_WHAT THIS TASK INVOLVES_.
Up to and including the line that contains "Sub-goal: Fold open", write out every line of the entries exactly, beginning with the first. Omit the pictures.

_GIVEN RECORDS_.
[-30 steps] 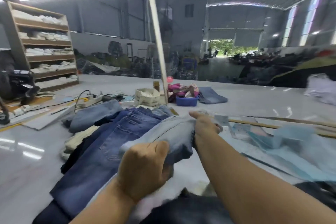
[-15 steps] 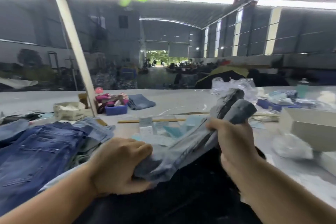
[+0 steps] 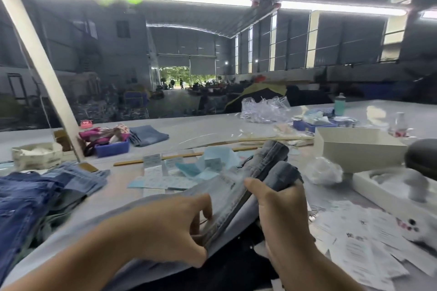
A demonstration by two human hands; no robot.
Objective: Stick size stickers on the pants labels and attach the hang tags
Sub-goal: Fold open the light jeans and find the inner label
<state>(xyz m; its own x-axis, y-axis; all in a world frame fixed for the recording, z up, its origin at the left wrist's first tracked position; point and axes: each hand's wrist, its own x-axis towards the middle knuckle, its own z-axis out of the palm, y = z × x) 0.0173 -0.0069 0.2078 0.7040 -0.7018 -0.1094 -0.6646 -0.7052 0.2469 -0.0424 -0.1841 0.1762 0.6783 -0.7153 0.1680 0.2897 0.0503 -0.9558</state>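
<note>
- Jeans pile [image 3: 35,196]: lies on the tabletop [image 3: 212,130] well left of the left hand. A second ago the hands worked right over it; the view has since swung right, away from the pile.
- Left hand [image 3: 170,229]: fingers curled, pinching the near edge of the grey pants [image 3: 236,196]. A second ago it was a tight fist bunching the cloth; now the grip looks looser, with fingertips feeling along the fold.
- Grey pants: lifted off the pile and brought across, now stretched between both hands above a dark garment [image 3: 231,264] in front of the person. The far end sticks up past the right hand.
- Stickers [image 3: 163,181]: pale blue and white sheets on the tabletop just beyond the hands, nearer in view than half a second ago.
- Right hand [image 3: 283,205]: wrapped round the rolled far end of the pants, thumb on top. Its hold is the same as half a second ago, only lower.
- White box [image 3: 354,146]: right of the right hand, beyond loose paper tags [image 3: 364,243].
- Judgement: one pair picked and carried to the work spot; label not yet visible, so finding the label comes next, with sticker and tag still to do.
</note>
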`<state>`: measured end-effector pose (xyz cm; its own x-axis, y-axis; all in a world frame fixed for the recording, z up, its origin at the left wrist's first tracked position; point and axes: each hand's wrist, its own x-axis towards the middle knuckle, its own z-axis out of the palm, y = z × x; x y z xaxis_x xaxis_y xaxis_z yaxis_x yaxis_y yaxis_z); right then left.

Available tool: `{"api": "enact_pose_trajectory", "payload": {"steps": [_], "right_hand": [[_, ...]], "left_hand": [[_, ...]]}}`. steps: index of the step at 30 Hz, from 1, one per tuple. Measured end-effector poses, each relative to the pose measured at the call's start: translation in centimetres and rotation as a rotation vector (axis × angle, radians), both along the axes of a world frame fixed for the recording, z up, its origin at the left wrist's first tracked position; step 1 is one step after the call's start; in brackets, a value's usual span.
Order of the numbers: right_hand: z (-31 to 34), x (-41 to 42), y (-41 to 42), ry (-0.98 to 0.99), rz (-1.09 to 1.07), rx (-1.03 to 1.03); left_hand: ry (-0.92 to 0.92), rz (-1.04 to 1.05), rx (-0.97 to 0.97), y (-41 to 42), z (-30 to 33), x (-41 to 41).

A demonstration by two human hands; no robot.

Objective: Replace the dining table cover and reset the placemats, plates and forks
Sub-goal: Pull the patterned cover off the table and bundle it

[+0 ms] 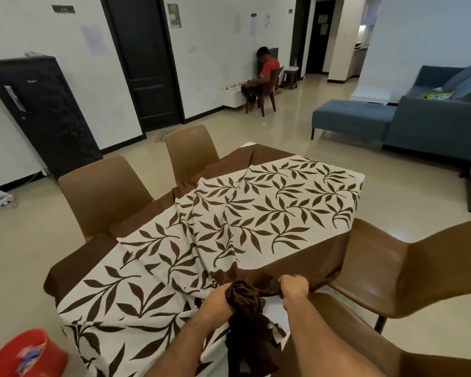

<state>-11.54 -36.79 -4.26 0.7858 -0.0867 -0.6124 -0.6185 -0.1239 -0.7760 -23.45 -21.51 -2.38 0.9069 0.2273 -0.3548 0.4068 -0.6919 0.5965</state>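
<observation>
Tiled dining room, brown chairs [104,191] round table. Leaf-print table cover [256,213] lies rumpled across the top; left hand [218,299] grips its bunched brown hem, right hand [294,288] clutches the edge just beside.

I see table [276,302] almost wholly under rumpled leaf-print cover [256,213]; pale strip near front edge, probably bare tabletop.
</observation>
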Motion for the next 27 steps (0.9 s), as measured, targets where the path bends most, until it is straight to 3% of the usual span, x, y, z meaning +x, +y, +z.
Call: {"api": "enact_pose_trajectory", "payload": {"steps": [3, 6, 9, 12, 14, 16, 19, 21, 23, 27], "right_hand": [[3.0, -0.4, 1.5, -0.172, 0.211, 0.037], [5.0, -1.0, 2.9, -0.291, 0.523, -0.071], [6.3, -1.9, 3.3, -0.308, 0.833, -0.14], [6.8, -2.0, 2.6, -0.29, 0.951, -0.135], [5.9, -1.6, 1.9, -0.186, 0.821, -0.025], [4.4, -1.2, 1.1, -0.139, 0.509, 0.011], [0.2, -0.8, -0.6, -0.036, 0.213, -0.213], [-5.4, 0.5, -1.7, 0.164, 0.12, -0.032], [-7.0, 0.5, -2.1, 0.263, 0.077, 0.108], [-0.5, -0.4, -1.3, 0.072, 0.077, 0.004]], "left_hand": [[0.018, -0.025, -0.037, -0.4, 0.5, -0.1], [-0.021, 0.086, -0.154, -0.7, 0.3, 0.3], [-0.064, 0.13, -0.09, -0.9, 0.6, 0.9], [-0.052, 0.086, -0.097, -0.7, -0.1, 1.7], [-0.009, 0.051, -0.041, -0.4, -0.9, 1.9], [-0.029, 0.087, -0.073, 0.0, -2.5, 2.3], [-0.055, 0.104, -0.124, 0.6, -3.7, 2.6], [-0.039, 0.073, -0.165, 1.3, -4.9, 3.0], [-0.02, 0.035, -0.166, 0.6, -2.6, 2.4], [-0.069, 0.022, -0.097, -0.5, 0.6, 1.0]]}}
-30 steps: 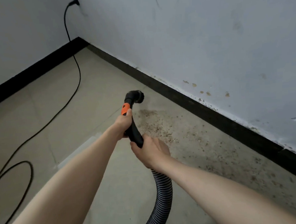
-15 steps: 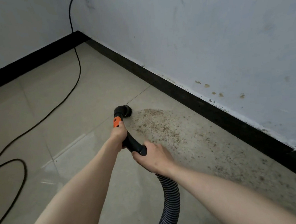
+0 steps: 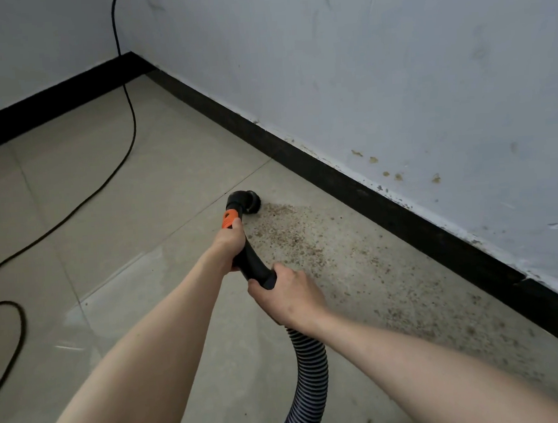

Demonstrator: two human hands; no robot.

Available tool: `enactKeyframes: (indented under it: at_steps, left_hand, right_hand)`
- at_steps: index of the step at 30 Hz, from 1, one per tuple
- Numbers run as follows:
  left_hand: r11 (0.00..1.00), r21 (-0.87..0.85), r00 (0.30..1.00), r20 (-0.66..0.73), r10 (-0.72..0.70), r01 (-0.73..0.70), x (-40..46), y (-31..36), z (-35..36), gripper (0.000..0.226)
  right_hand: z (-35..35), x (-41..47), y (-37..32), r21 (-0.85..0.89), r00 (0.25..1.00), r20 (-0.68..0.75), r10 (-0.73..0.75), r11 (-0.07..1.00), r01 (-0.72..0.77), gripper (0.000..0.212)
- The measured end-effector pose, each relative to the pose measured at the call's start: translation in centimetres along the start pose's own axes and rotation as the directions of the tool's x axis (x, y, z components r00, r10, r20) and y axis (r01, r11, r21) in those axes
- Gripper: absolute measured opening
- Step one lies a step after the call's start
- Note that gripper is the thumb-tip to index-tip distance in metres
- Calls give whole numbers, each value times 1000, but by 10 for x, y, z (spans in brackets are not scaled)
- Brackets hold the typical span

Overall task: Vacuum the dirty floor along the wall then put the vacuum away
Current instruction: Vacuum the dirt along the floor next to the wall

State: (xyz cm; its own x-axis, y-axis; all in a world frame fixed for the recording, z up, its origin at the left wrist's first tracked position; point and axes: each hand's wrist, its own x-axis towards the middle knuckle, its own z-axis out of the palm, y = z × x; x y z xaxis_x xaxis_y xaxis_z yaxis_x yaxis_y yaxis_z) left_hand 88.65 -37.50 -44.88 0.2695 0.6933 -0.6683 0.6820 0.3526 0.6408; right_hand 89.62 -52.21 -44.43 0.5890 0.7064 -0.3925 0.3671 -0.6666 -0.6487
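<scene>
I hold a black vacuum wand with an orange slider and a round brush nozzle at its tip. My left hand grips the wand just below the orange part. My right hand grips the lower end, where the ribbed grey hose joins and runs down out of view. The nozzle sits at the far left edge of a band of brown dirt specks spread over the tiled floor along the wall. The vacuum body is out of sight.
A black skirting board runs along the pale, stained wall on the right and meets another wall at the far corner. A black power cord hangs down the wall, crosses the floor tiles and loops at the left.
The nozzle has come down from above the floor to the near-left edge of the dirt patch. Both hands kept their grip, and my view shifted so the corner sits higher.
</scene>
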Motion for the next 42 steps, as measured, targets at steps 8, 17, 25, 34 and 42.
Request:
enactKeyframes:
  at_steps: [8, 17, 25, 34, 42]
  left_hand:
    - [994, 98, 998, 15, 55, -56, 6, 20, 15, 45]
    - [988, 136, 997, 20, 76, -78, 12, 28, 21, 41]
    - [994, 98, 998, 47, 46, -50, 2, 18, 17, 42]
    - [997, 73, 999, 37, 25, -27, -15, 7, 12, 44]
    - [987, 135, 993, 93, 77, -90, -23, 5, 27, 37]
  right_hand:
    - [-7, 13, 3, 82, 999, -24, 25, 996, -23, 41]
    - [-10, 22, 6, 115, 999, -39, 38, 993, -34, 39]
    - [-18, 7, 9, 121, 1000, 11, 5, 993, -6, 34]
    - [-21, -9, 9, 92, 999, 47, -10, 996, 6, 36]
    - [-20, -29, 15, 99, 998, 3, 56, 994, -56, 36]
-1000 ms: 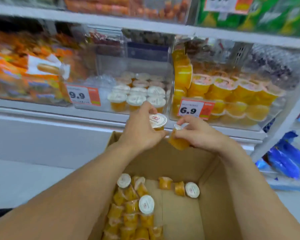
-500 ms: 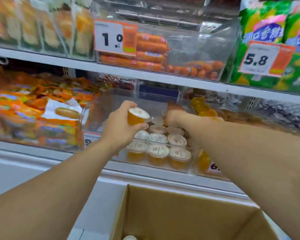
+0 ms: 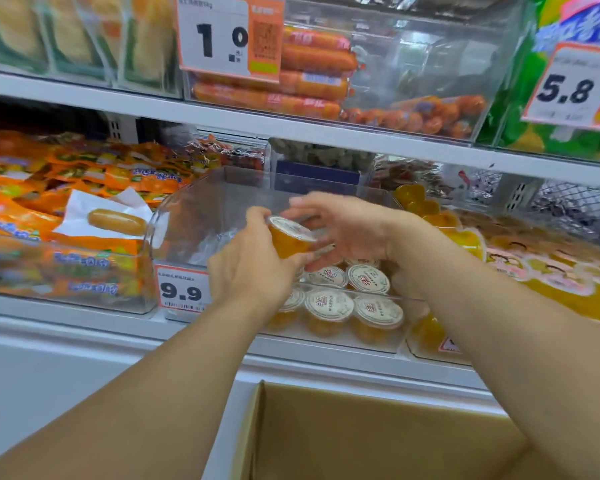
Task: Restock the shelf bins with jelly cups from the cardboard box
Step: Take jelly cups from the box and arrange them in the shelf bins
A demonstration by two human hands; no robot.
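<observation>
Now the placing step is underway: the left hand (image 3: 253,268) grips a jelly cup (image 3: 289,237) just above the clear bin (image 3: 378,336), while the right hand (image 3: 347,230) hovers loosely spread over the cup's lid, holding nothing. Next, I judge, the cup must go down upright into the empty space behind the seated cups (image 3: 329,306).

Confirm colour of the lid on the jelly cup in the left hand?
White lid with a small red mark, on the orange jelly cup the left hand grips; head view.
</observation>
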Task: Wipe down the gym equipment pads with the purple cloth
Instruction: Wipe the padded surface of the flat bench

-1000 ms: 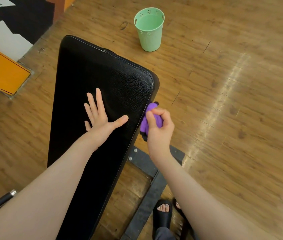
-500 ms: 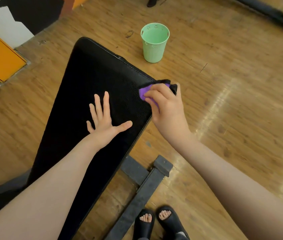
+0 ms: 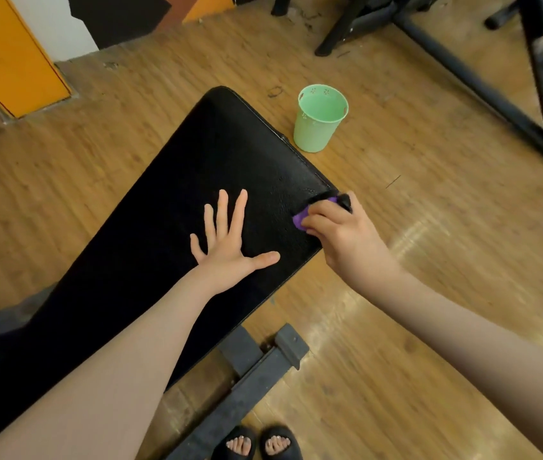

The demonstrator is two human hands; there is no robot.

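Observation:
A long black padded bench (image 3: 177, 207) runs from lower left toward the upper middle. My left hand (image 3: 230, 240) lies flat on the pad with its fingers spread. My right hand (image 3: 340, 234) grips the bunched purple cloth (image 3: 300, 219) at the pad's right corner, pressing it on the top surface near the edge. Most of the cloth is hidden under my fingers; a dark bit of it sticks out past my knuckles.
A mint green plastic bucket (image 3: 320, 117) stands on the wooden floor just beyond the bench's right edge. The bench's grey metal base (image 3: 250, 376) lies below, with my sandalled feet (image 3: 257, 443) next to it. Dark machine frames (image 3: 482, 81) stand at the upper right, an orange panel (image 3: 8, 54) at the upper left.
My right hand has carried the cloth up from the pad's side edge onto its top right corner. My left hand has stayed flat on the pad. The camera has tilted back, showing more floor.

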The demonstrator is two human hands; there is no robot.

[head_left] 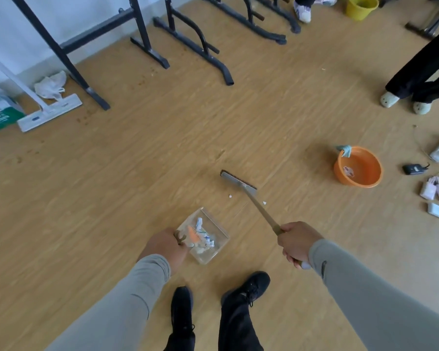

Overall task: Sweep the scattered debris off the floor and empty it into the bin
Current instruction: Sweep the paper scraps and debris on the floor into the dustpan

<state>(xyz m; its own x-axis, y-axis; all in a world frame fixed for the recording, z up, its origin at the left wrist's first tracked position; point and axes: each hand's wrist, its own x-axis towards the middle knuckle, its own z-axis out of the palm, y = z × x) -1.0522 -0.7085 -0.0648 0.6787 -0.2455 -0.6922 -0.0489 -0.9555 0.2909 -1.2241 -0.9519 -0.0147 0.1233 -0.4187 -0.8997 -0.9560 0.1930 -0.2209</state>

_SOLUTION TO THIS EXERCISE_.
[-30 steps] 
[-15 steps] 
[+0 steps] 
A demonstration by two human hands; no robot.
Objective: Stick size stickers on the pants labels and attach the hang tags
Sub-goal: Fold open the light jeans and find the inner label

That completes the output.